The combination of clinical knowledge (applicable for a majority of patients, published in the form of review articles), real world evidence (describing more nuanced outcomes for small cohorts) and innovative artificial intelligence algorithms opens potent avenues to re-examine clinical findings and uncover new biomarkers for the prognosis / prediction of therapeutic responses--in a manner that can directly be incorporated in clinical decision support tools.
In this work, neural networks are first developed to reproduce clinical guidelines with >95% accuracy. After mastering the complex knowledge that is generally expected from human doctors, a transfer learning technique was used to sift through de-identified longitudinal data of 9267 patients with multiple myeloma-related conditions at the Vanderbilt University Medical Center using progression free survival (PFS) to quantify therapeutic outcomes.

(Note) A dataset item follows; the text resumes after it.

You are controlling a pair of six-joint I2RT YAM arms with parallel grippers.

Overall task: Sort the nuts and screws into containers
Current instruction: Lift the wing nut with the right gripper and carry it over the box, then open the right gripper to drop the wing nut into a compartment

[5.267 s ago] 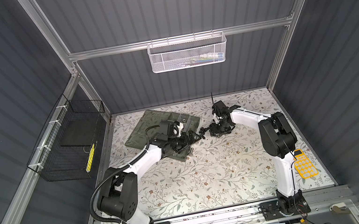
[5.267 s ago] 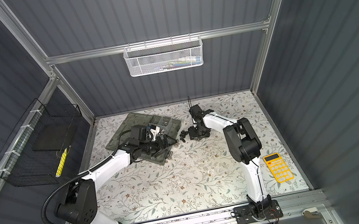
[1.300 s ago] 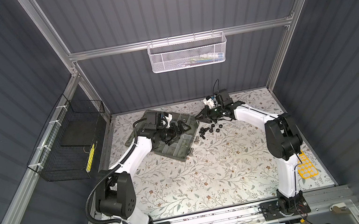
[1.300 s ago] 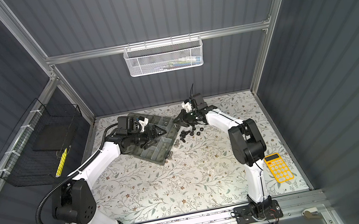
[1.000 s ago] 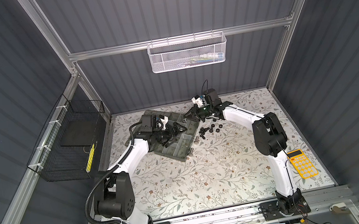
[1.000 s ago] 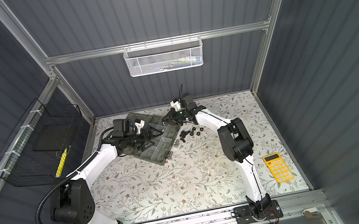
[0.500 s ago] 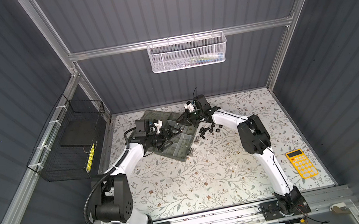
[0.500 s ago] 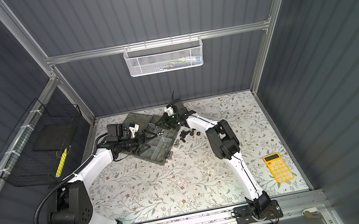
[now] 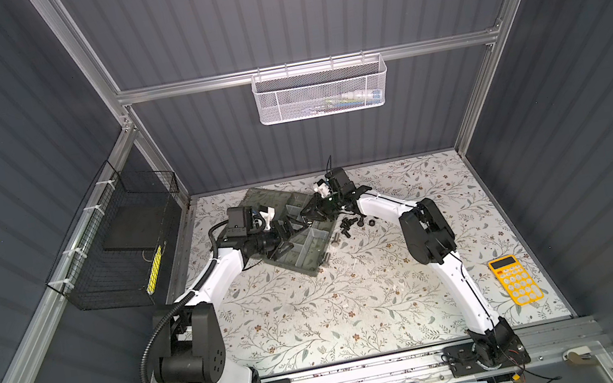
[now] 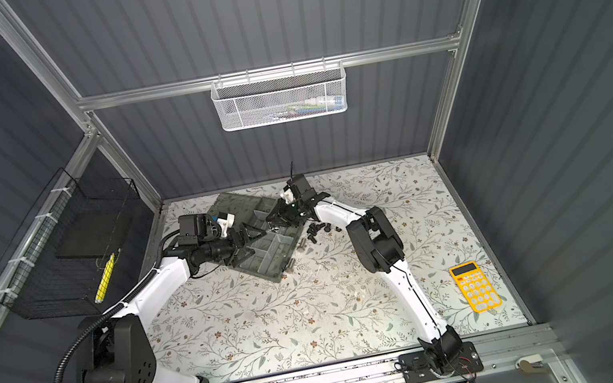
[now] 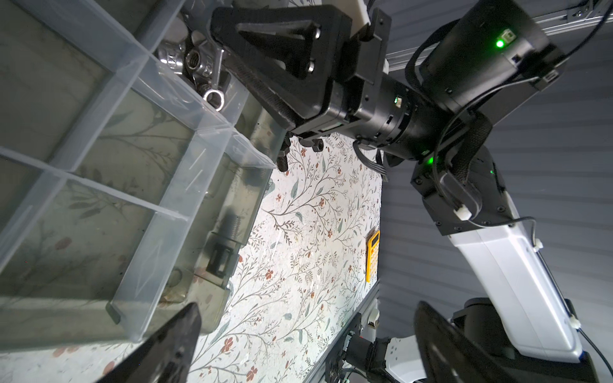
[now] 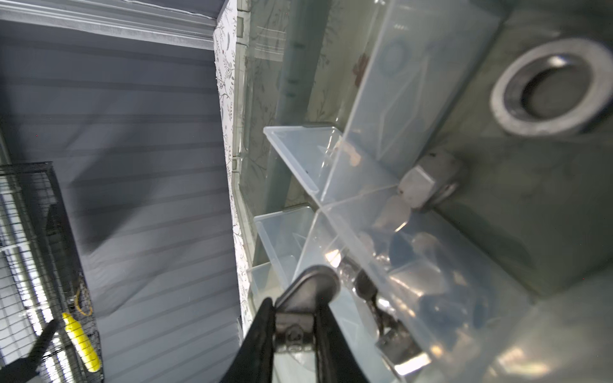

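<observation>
A floral-patterned desk (image 9: 317,317) carries 1 grey-green organizer box (image 9: 306,265) toward the back, black screws (image 9: 346,227) and nuts (image 9: 371,223) scattered just beside its right edge, and 1 yellow calculator (image 9: 515,279) near the front right corner

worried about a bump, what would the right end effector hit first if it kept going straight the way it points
Most likely the pale divider of the organizer box, just past the right end effector and the small metal part pinched in it. Depth is hard to judge.
</observation>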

The "precision medicine neural networks" obtained as a result can be compared with conventional and less portable survival model algorithms, using Shapley values to explain prediction differences.

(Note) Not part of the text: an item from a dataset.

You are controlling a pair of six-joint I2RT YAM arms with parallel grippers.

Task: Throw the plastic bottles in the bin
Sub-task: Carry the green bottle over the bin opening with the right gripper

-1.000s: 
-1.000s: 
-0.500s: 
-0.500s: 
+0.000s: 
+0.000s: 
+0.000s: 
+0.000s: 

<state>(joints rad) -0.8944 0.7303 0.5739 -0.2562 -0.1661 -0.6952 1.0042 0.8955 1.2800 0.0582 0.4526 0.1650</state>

Testing a first hypothesis that "lytic bone lesions are a prognostic factor for poor PFS", a study involving 1530 patients confirmed that the median PFS of 54 ± 6 months (684 censored patients showing progression) in the presence of bone lesions is significantly lower than the 107 ± 40 months (90 censored patients) in the absence of lesions.
Keeping only 179 patients for which a full range of cytogenetic factors are available and using a Cox regression & Random Survival Forests that provide the best fit of the data, we confirmed previous findings for high-risk trisomies 1 and 7, monosomy 13, deletion 12p and translocation t(11;14)(q13;q32). We furthermore uncovered new additional adverse factors del6q, 2+, 21-, 16- to formulate a model that achieves a statistically significant concordance of 0.72 ± 0.07.
Comparing therapeutic effects for patients in a real-world hospital setting with clinical trials, we found that lenalidomide + bortezomib + dexamethasone used in a first-line therapy resulted in lower median PFS of 17-47 months than the 39-52 months published in the SWOG S0777 trial, most likely because comorbidities contributed to shortening the PFS in real-world settings.
We conclude with an analysis of concrete examples where therapeutic recommendations differ from guidelines, explaining the reason with statistically significant cohorts observed in the data.
No relevant conflicts of interest to declare.